20635 False True False False False
20636 False True False False False
20637 False True False False False
20638 False True False False False
20639 False True False False False
[20640 rows x 5 columns]
Let's replace the ocean_proximity
feature with the one-hot encoded columns:
# Replace the ocean_proximity feature with the one-hot encoded columns
housing_df_encoded = pd.get_dummies(housing_df, columns=['ocean_proximity'])
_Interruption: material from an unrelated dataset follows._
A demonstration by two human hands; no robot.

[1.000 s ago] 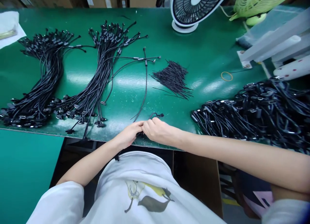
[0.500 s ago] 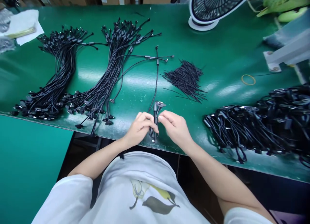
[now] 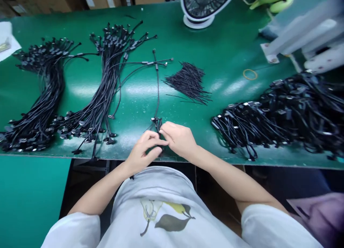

# Display the first few rows of the new dataset
housing_df_encoded.head()
housing_median_age | median_income | median_house_value | rooms_per_household | bedrooms_per_rooom | population_per_household | coordinates | oceanproximity<1H OCEAN | ocean_proximity_INLAND | ocean_proximity_ISLAND | ocean_proximity_NEAR BAY | ocean_proximity_NEAR OCEAN |
---|---|---|---|---|---|---|---|---|---|---|---|
41.0 | 8.3252 | 452600.0 | 6.984127 | 0.146591 | 2.555556 | 0.000000 | 0 | 0 | 0 | 1 | 0 |
21.0 | 8.3014 | 358500.0 | 6.238137 | 0.155797 | 2.109842 | 0.000000 | 0 | 0 | 0 | 1 | 0 |
52.0 | 7.2574 | 352100.0 | 8.288136 | 0.129516 | 2.802260 | 0.000000 | 0 | 0 | 0 | 1 | 0 |
52.0 | 5.6431 | 341300.0 | 5.817352 | 0.184458 | 2.547945 | 0.000000 | 0 | 0 | 0 | 1 | 0 |
52.0 | 3.8462 | 342200.0 | 6.281853 | 0.172096 | 2.181467 | 0.000000 | 0 | 0 | 0 | 1 | 0 |
Consideration
While one-hot encoding is effective, it can lead to high cardinality. This means as the number of features increases, the model may struggle with the "curse of dimensionality," making it harder to learn and generalize.
Conclusion
Feature engineering is a powerful technique that enhances your model's predictive power by refining your dataset. By handling missing data, identifying and combining correlated features, and encoding categorical data, you can create a robust dataset that maximizes your model’s performance.